The skyline engine is the rb26dett. But sounds like something is going out.


----------



## mscott (Jun 28, 2002)

JZK316 said:


> *The skyline engine is the rb26dett. But sounds like something is going out. *


Actually only the Gtr models have that engine. From that year some lesser skyline did have the engine he was referring to.


----------



## infrared (Aug 1, 2002)

The the R32 skyline does share engines with the Cefiro from the RB20DE to the RB25DE. 
What I would suggest is possibly an engine swap to aSkyline Type M engine or a GTS (RB25DE or DET) they would work with your RWD and auto tranny.
I have a friend with a Cefiro I'll see if he has any ideas.


----------



## Guest (Feb 18, 2003)

I have a 1990 Laurel Medalist with RB20DE, check your ignition timing and TPS voltage.


----------



## TcobrA (Mar 4, 2003)

i_wanna_riot69 said:


> *Hey guys I have a 1989 Nissan Cefiro, it has the same engine as a skyline (RB20E - not the RB20DE) and it's an auto.
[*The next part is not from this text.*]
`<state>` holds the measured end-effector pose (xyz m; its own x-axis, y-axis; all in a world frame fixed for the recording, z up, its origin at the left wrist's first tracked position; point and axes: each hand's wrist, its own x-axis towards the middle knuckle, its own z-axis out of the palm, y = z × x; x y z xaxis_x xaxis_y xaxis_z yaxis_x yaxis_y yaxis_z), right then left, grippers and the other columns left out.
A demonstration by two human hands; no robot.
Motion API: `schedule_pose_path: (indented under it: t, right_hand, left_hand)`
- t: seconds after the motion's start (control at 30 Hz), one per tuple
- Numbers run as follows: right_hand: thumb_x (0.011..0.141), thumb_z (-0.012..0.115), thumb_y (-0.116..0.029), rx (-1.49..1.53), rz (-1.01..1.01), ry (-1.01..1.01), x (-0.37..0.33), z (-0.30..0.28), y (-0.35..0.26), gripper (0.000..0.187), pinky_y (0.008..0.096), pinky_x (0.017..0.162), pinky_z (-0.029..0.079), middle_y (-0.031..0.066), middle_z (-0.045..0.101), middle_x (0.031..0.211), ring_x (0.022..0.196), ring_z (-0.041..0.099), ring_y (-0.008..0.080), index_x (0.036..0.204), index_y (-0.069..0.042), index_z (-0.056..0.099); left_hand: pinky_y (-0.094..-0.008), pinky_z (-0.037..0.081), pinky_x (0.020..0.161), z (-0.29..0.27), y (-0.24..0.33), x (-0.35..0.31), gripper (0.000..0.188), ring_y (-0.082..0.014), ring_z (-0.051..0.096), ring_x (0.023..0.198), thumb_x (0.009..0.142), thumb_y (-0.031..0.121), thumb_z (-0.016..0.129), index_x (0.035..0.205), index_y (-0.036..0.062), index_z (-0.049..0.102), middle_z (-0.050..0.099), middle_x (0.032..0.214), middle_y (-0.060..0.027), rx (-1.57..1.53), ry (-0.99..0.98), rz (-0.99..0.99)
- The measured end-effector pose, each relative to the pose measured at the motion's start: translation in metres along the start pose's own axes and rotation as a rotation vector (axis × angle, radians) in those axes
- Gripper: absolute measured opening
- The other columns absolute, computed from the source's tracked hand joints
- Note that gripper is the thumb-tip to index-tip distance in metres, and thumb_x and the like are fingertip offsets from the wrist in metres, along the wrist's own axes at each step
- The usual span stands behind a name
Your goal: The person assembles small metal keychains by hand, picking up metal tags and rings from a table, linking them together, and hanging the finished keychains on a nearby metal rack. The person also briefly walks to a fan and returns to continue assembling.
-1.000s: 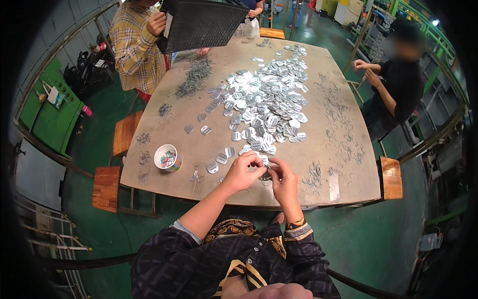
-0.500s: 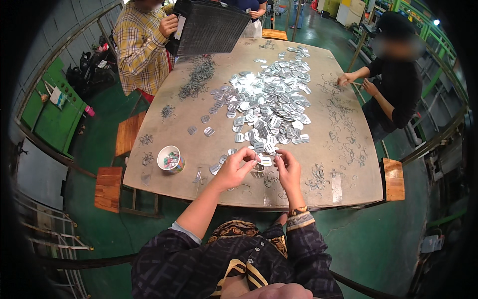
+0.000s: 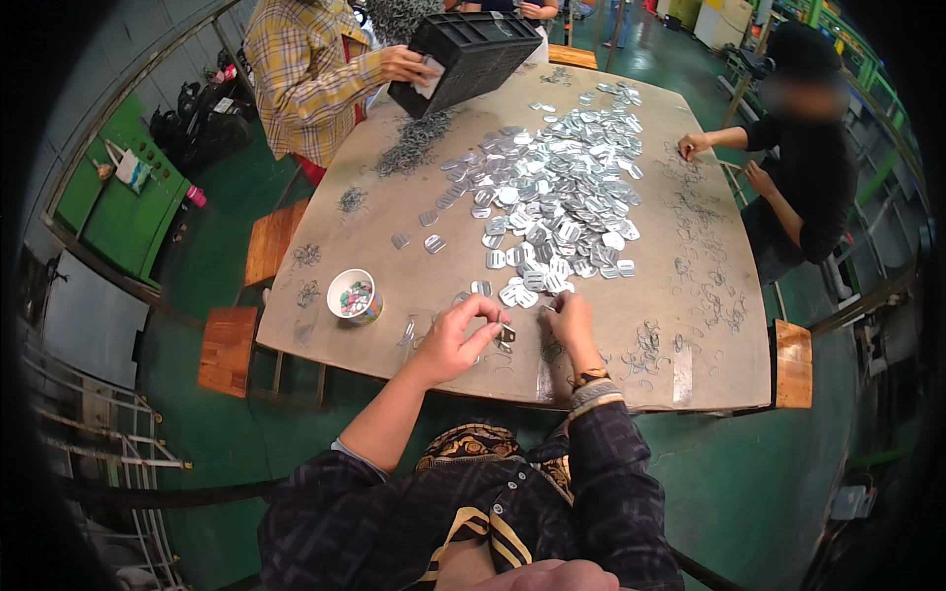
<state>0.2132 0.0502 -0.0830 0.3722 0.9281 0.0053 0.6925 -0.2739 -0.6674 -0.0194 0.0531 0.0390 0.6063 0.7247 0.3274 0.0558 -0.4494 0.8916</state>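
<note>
My left hand (image 3: 455, 342) is closed in a pinch above the near edge of the table. At its fingertips shows a small slotted metal buckle (image 3: 507, 333), tilted and partly dark. To the right, my right hand (image 3: 573, 322) has thumb and fingers pressed together at the near end of a big heap of flat silver slotted buckles (image 3: 581, 187). What sits in that pinch is too small to make out. Loose thin wire rings (image 3: 645, 345) lie to the right of my right hand.
A paper cup (image 3: 354, 295) with small coloured pieces stands left of my hands. At the far left, a person in a checked shirt tips a black crate (image 3: 468, 64) over a pile of wire rings (image 3: 419, 143). Another person in black (image 3: 803, 167) handles rings at the right edge.
My hands have moved apart, and the bright buckle between them no longer shows there. The crate has tilted and shifted right, with a mass of rings now visible behind it.
</note>
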Motion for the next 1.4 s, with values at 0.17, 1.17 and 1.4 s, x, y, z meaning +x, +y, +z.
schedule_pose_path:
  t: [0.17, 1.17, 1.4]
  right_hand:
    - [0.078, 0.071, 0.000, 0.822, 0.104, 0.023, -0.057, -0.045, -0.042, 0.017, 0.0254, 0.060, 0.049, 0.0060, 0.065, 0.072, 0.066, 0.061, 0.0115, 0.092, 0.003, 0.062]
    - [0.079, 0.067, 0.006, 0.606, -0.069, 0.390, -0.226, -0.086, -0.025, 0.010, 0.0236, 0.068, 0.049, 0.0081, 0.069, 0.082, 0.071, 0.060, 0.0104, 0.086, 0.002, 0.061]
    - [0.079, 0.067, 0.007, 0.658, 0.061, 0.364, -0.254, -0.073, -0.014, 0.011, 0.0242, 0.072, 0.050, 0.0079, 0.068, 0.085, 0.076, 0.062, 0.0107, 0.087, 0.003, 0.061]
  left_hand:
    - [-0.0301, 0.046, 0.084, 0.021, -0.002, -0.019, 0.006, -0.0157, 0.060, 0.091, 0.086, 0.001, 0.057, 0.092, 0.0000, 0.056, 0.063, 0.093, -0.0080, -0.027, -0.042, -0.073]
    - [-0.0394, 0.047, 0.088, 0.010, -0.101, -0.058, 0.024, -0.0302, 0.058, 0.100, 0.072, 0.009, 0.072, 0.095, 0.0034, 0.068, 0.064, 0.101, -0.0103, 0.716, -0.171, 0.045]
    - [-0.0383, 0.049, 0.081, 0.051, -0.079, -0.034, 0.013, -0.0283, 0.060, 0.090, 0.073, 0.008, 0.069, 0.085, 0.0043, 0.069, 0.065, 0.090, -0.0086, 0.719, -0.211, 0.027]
One thing I have noticed about it is that when you come off the mark the car is really gutless (I mean, it can't keep up with 1300cc cars) and then as soon as it hits about 2000 rpm the car just takes off, kind of like it has a turbo but it doesn't. Do any of you guys know what the problem be? it does this no matter what gear it's in cos when you put your foot down and it cycles through the gears, whenever it changes down it's gutless and then builds up again, it's a pain in the arse (other than that, it's a damn great car). Any 2c worth of input would be great! *


Ah, a significant lack of vitamin T? That's torque........

Happiness is a very broad and flat torque curve. You are experiencing the basic small, high reving engine phenom. This is compounded by the automatic tranny.

As that "slush box" shifts up, engine revs drop. You have to keep spinning the engine up, as you accelerate. Does this tranny have overdrive? That wont help either, if it does.

Have fun


----------



## Demon Dave (Jan 6, 2003)

My old R33 GTS had the RB20E engine and it lacked power at anything below 2000RPM. I don't think there is a lot you can do to remedy this...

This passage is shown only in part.